* **Problem requirements**: If a line below contains the word "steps", count it; give only the total.
<<<<
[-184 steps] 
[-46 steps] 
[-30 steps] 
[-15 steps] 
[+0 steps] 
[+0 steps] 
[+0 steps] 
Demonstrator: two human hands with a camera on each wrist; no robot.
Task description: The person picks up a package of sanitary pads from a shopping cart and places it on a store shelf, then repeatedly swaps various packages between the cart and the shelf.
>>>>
* **Reply to the task**: 7